LOTTERIA PER UN PALLONE

Il socio Virginio Cupioli (Tonino), classe 1926, pensionato FS, ripercorre aspetti della sua fanciullezza soffermandosi sull'emporio allora presente nelle vicinanze della sua abitazione.

Uno dei problema di noi ragazzi era avere un pallone; giocavamo con palle di stracci che durante il gioco si slegavano. La bottega di Chec vendeva una lotteria con figurine inserite nelle caramelle e con album di raccolta numerato fino a cento; se completato, veniva regalato un pallone. Molti album furono riempiti dai ragazzi fino a 99 caselle; ne mancava uno: il raro 67 suonatore d'arpa (le figurine illustravano le particolarità dell'Etiopia dopo la conquista mussoliniana). Il figlio del Chec, riuscì a carpirne due ed ebbe così due palloni che, generosamente, mise a disposizione di tutti e fu possibile così giocare felicemente.

Si seppe poi che lo stesso, durante la notte all'insaputa del padre, apriva gli involucri di carta contenenti le caramelle per cercare il raro 67.
Durante le fasi del gioco, i ragazzi gli passavano spesso la palla perché potesse tirare alla Gabetto (centravanti del grande Torino), onde evitare che si annoiasse e portasse via il pallone. Nello sport era molto dotato e da grande si rivelò un eccellente tiratore stoccatore.

La butega di Chec (negozio di alimentari) aveva di tutto, dalla magnisa (Citrosidina) ai casalinghi, emporio molto utile per gli abitanti circostanti. La disponibilità di Chec era totale; molte famiglie sopraffatte dalla miseria compravano a credito, cioé segnavano su un libretto l'ammontare della spesa nella speranza di pagare a fine mese.

Era un operatore sociale del tempo; quando qualcuno non aveva i soldi e niente da mangiare, correva da Chec che era sempre disponibile; probabilmente lui stesso suppliva con il ritardare il pagamento ai rifornitori. Allegro e faceto, con il sigaro in bocca, protetto da un grembiule grigio bluastro, con una mazza di legno batteva il bombardone (stoccafisso) su una grossa pietra interrata posta all'angolo della strada prima di metterlo a bagno, unitamente alle cosiddette pitture di baccalà, in due diverse zangole a cui cambiava spesso l'acqua.
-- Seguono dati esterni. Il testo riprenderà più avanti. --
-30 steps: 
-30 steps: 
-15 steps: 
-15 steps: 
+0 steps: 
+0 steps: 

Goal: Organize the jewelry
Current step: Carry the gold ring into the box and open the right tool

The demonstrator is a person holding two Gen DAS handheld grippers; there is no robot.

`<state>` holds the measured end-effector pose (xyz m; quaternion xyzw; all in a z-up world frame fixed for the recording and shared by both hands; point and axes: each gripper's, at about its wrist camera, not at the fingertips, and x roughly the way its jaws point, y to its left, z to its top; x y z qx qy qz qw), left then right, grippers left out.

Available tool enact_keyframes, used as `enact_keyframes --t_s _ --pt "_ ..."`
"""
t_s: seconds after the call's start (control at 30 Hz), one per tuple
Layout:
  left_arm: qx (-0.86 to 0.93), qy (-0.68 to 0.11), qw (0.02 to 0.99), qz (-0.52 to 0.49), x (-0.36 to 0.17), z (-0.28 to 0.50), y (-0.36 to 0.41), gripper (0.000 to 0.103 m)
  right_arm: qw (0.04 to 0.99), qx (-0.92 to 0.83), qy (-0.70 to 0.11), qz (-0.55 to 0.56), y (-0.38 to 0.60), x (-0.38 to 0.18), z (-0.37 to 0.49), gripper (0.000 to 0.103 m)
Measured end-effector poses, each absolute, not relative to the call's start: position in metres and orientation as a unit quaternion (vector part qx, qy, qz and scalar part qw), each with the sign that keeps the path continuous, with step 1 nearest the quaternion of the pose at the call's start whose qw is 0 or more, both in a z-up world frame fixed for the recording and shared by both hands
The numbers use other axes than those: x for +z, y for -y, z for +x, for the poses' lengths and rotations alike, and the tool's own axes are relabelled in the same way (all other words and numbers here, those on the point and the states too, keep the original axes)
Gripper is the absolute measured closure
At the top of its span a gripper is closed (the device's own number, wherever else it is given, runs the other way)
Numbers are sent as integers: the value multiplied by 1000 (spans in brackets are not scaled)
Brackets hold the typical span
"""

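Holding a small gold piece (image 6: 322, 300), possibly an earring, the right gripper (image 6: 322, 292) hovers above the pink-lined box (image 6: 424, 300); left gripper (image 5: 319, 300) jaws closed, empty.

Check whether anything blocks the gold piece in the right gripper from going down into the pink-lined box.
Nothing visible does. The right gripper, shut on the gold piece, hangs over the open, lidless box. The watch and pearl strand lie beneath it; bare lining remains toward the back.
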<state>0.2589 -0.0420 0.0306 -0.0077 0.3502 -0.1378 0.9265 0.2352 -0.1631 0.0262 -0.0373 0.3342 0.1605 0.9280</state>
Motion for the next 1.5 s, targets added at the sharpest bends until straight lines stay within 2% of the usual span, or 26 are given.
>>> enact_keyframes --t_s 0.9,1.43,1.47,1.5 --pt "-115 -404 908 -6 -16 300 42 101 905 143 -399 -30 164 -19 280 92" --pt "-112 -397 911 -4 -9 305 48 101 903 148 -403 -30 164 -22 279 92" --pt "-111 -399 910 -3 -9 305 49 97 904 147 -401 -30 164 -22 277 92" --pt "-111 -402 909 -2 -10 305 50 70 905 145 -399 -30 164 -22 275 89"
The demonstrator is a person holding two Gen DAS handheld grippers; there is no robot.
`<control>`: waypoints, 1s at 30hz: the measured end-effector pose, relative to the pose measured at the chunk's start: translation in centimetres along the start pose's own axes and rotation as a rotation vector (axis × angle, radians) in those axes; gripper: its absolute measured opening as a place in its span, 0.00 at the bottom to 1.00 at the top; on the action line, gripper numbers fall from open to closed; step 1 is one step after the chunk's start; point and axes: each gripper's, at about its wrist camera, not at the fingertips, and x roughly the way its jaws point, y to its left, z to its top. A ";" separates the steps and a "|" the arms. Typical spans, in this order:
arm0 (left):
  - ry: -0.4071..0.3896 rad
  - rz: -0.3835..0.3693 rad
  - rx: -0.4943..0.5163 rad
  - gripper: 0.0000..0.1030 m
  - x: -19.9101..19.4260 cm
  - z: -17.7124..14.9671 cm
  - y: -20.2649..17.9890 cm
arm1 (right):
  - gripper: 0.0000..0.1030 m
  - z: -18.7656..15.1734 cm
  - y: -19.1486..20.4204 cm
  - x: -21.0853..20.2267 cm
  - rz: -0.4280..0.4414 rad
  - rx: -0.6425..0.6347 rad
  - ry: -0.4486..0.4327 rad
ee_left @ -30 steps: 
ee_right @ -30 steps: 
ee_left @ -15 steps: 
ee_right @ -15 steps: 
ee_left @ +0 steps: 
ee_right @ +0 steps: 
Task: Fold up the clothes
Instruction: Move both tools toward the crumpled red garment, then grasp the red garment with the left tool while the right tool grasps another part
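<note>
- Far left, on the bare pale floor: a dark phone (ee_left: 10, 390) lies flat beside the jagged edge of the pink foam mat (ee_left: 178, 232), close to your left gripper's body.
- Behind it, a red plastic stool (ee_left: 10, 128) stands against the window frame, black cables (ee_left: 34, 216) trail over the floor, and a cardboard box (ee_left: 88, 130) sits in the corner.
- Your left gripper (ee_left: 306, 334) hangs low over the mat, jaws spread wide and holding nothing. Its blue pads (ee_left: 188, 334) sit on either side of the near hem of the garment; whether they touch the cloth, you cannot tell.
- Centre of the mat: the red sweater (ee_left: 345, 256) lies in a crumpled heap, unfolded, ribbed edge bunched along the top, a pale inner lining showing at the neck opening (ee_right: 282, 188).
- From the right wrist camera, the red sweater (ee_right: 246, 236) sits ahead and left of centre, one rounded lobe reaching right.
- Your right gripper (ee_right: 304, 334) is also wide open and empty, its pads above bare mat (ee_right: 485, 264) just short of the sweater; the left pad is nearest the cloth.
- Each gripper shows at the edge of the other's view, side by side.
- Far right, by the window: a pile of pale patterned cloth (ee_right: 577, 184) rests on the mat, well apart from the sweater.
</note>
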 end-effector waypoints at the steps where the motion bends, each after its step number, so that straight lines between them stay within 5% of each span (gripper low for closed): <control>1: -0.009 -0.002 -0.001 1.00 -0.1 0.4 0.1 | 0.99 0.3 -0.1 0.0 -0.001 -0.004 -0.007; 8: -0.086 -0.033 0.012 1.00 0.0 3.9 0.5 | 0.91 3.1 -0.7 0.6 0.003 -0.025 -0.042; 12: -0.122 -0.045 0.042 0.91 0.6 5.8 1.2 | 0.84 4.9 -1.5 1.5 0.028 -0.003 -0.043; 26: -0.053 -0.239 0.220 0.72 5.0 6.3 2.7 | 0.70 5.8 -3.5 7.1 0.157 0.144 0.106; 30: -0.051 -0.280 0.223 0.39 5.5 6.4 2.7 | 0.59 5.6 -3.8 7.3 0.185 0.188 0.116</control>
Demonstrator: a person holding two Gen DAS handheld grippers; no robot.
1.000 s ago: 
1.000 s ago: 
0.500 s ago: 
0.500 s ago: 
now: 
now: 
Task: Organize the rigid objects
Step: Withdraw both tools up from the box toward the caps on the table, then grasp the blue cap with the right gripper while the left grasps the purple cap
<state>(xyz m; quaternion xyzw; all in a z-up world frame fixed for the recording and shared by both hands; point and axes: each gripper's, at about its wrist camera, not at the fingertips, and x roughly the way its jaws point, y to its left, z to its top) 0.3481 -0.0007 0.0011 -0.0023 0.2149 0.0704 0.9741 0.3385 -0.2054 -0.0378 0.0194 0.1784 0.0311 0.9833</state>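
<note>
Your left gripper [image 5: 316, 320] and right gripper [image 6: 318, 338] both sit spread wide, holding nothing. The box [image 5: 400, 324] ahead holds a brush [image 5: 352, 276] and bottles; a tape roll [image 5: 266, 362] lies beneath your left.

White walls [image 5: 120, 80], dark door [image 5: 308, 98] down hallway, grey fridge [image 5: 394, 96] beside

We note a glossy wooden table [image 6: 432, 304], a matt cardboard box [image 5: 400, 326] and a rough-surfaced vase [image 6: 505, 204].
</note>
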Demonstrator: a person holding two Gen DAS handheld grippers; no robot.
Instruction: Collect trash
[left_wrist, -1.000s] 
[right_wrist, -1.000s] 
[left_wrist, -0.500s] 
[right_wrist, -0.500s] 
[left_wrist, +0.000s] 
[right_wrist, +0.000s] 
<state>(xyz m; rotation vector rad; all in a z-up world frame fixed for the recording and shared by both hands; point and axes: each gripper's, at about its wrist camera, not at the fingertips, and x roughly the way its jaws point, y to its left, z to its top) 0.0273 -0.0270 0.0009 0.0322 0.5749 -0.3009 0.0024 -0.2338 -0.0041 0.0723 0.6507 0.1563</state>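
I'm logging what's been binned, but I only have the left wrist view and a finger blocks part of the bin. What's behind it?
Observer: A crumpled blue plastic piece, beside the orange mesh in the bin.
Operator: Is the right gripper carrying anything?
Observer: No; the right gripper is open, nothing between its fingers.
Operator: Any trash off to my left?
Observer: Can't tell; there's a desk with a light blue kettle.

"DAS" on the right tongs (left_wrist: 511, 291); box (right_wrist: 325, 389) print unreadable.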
A quel tempo, questi merluzzi conservati erano eccellenti avendo subito l'essiccatura naturale e soprattutto costavano poco; per cui, essendo un ottimo cibo, venivano consumati in quantità consistente. Chec ha lasciato un buon ricordo e la sua bottega, anche se odorosa di baccalà bagnato, poteva dirsi il centro commerciale di via Fogazzaro.